Более чем соблазнительно прочесть это как выражение страха влияния – особенно в отношении русских символистов. По возрасту представителей младшего поколения (за исключением Иванова) точнее было бы описывать как старших братьев, а не поэтических отцов. Их близость одновременно во временном и пространственном отношениях – вплоть до посещения одних и тех же культурных собраний и публикации в одних журналах – делает их главными кандидатами на кражу воздуха у поэта. Их завистливая скупость в плане признания таланта Мандельштама приравнивает их к братьям Иосифа.

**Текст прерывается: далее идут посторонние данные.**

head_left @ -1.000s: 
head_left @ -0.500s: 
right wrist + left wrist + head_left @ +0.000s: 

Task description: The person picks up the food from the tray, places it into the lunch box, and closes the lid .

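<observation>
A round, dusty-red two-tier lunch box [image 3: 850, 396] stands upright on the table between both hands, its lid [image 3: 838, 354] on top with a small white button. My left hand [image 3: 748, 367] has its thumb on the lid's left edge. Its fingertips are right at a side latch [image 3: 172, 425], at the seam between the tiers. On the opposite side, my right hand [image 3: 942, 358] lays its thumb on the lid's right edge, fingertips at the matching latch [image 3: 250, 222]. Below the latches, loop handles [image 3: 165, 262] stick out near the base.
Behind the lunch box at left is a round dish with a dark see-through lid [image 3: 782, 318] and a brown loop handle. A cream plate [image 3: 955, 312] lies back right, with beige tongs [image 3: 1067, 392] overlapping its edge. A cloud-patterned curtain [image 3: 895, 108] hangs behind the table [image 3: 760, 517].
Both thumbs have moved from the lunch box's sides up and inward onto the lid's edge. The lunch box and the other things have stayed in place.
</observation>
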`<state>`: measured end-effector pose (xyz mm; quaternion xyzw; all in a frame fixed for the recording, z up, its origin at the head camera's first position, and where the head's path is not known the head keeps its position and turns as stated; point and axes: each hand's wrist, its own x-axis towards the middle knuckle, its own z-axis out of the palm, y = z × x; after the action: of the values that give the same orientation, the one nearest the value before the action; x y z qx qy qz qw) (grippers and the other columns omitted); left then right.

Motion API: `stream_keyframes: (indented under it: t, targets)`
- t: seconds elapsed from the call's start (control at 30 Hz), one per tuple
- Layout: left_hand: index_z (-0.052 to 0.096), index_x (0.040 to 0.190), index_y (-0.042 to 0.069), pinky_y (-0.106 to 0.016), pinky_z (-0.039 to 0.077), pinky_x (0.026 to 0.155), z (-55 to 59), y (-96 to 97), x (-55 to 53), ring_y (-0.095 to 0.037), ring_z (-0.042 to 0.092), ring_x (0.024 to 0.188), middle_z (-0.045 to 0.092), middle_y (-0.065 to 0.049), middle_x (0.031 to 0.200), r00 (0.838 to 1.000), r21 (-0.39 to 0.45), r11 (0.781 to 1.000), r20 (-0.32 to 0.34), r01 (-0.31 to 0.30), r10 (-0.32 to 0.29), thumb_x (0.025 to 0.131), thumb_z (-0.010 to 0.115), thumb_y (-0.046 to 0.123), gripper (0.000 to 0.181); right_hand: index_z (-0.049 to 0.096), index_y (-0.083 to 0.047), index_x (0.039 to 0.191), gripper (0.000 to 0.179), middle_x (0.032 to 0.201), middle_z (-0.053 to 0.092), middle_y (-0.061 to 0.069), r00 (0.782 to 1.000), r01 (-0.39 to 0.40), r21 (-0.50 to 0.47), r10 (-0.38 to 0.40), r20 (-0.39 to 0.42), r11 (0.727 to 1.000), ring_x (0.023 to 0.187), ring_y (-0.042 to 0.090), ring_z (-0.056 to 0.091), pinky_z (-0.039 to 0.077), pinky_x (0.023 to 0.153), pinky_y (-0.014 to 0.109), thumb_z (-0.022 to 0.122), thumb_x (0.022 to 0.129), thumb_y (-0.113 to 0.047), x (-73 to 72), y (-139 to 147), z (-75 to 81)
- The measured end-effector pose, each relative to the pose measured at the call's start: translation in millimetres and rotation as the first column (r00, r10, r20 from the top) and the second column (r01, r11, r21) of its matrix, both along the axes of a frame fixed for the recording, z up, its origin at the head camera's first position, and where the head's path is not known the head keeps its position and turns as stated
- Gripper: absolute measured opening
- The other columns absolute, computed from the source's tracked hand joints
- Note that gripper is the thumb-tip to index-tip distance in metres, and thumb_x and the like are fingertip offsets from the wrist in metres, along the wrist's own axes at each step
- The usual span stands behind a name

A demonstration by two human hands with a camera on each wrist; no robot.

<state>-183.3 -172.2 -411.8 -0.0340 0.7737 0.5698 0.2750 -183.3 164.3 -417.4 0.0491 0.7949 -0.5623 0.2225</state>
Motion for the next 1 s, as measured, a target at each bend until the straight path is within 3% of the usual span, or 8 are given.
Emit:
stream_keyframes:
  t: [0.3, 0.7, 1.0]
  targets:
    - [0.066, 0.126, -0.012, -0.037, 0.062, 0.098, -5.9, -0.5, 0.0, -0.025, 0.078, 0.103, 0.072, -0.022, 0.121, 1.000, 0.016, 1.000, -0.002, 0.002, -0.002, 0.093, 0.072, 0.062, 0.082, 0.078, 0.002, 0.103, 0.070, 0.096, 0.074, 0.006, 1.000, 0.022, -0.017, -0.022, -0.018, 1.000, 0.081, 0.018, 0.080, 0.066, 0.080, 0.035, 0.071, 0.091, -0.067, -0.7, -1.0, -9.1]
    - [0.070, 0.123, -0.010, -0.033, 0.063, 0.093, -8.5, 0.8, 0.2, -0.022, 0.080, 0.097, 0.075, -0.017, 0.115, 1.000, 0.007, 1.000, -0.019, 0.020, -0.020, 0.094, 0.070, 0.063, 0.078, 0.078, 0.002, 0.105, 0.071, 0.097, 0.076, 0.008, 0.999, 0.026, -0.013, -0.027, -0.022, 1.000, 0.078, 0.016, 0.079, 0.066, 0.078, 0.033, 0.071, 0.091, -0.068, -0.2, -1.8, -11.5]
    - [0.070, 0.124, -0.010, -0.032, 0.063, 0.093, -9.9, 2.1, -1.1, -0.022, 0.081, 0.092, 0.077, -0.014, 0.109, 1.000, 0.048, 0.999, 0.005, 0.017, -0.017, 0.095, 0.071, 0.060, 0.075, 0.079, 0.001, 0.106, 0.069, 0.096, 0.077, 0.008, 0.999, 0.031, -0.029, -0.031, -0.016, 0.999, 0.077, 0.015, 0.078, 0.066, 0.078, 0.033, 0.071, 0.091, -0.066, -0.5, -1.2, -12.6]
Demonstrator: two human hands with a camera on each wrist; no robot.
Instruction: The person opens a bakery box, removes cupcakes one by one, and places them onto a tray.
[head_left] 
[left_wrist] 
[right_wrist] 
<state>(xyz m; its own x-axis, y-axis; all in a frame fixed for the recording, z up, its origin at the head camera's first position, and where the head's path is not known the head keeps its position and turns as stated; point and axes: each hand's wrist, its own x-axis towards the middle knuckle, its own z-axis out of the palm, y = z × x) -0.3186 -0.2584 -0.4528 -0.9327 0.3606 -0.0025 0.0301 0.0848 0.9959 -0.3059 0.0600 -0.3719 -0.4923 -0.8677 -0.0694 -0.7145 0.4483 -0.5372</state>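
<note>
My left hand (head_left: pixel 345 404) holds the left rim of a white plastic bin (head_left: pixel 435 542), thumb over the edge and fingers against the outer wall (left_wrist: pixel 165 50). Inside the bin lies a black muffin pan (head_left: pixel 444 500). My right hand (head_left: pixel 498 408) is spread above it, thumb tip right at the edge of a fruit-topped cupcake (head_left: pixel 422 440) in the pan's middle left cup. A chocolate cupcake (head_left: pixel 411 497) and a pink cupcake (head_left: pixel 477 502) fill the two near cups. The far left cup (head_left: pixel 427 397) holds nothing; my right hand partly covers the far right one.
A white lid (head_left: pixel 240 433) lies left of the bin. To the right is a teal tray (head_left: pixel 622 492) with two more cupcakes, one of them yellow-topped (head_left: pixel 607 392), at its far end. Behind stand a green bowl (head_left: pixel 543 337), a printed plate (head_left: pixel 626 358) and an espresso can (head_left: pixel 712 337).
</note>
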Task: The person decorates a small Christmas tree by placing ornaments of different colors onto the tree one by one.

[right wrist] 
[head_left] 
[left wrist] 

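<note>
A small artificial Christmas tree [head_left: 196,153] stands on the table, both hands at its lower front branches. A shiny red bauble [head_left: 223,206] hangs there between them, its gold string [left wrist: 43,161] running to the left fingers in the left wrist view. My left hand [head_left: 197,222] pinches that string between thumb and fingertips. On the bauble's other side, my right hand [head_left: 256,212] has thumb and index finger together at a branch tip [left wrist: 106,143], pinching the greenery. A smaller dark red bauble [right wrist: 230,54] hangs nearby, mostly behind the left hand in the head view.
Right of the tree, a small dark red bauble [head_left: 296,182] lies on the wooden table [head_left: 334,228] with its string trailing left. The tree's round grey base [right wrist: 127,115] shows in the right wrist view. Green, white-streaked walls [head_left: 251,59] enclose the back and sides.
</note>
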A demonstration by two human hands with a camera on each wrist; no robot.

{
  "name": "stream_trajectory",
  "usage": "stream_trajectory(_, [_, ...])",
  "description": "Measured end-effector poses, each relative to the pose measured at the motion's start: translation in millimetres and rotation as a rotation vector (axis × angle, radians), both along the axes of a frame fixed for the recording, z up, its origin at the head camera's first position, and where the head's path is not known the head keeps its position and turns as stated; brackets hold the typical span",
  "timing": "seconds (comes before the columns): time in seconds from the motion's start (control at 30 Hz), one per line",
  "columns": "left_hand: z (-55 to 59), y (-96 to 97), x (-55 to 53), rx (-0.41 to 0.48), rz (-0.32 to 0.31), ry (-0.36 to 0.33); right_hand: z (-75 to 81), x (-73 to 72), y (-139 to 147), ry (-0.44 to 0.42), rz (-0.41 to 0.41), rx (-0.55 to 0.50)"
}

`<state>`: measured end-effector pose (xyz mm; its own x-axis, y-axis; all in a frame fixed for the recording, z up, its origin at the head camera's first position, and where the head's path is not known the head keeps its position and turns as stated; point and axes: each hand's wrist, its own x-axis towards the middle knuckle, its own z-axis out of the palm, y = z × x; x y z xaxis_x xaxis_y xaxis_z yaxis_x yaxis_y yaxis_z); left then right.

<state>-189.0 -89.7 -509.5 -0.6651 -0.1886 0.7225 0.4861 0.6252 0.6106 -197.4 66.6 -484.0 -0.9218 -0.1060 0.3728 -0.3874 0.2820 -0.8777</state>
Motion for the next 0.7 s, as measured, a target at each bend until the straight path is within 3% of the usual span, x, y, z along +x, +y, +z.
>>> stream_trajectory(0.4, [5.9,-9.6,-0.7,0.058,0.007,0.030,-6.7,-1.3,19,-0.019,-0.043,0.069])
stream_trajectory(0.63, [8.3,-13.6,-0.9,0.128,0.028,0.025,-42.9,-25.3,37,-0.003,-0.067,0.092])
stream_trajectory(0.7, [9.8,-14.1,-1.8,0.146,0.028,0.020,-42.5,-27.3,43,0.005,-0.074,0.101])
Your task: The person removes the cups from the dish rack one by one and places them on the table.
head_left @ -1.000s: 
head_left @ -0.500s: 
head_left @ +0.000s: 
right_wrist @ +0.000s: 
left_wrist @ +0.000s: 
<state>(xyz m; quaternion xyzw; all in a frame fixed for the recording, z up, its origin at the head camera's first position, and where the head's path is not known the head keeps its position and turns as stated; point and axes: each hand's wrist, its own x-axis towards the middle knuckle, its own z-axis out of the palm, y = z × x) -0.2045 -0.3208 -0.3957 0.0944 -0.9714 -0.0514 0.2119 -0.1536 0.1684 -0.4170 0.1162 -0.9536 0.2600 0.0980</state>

Более того, в финале стихотворения лирическое «я» Мандельштама заявляет права – через суррогатных бедуинов и через голову также запоздавших символистов – на звезды. Звезды, будучи естественной ассоциацией для некогда сабейских бедуинов, были центральным символом для младшего поколения символистов, предводителем которых был Иванов, чьи первые поэтическая и теоретическая книги назывались соответственно «Кормчие звезды» (1903) и «По звездам» (1909) 96. Виртуозный трюк Мандельштама в том, что общее впечатление от стихотворения – абсолютная свобода, а не удушье, испытываемое опоздавшим. Это впечатление не только результат композиции стихотворения, с преобладанием строф, касающихся бедуинов. Мандельштам, подобно всадникам из второй строфы читавший свои стихи закрыв глаза (согласно ряду свидетельств), искусно вводит – а на самом деле почти сублимирует – себя в картину поэтической раскрепощенности 97.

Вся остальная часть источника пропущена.